WORK TO BE COMPLETED
The full listing is needed, transcribed word for word.

Top of DATA BLOCK

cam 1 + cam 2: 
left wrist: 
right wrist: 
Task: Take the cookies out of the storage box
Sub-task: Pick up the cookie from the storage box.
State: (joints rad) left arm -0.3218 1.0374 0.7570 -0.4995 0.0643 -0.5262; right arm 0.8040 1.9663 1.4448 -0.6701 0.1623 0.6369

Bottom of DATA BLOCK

ANSWER TO THE EXERCISE
cam 1 + cam 2: 
left wrist: 
right wrist: 
Task: Take the cookies out of the storage box
Sub-task: Pick up the cookie from the storage box.
State: (joints rad) left arm -0.3218 1.0374 0.7570 -0.4995 0.0643 -0.5262; right arm 0.8040 1.9663 1.4448 -0.6701 0.1623 0.6369

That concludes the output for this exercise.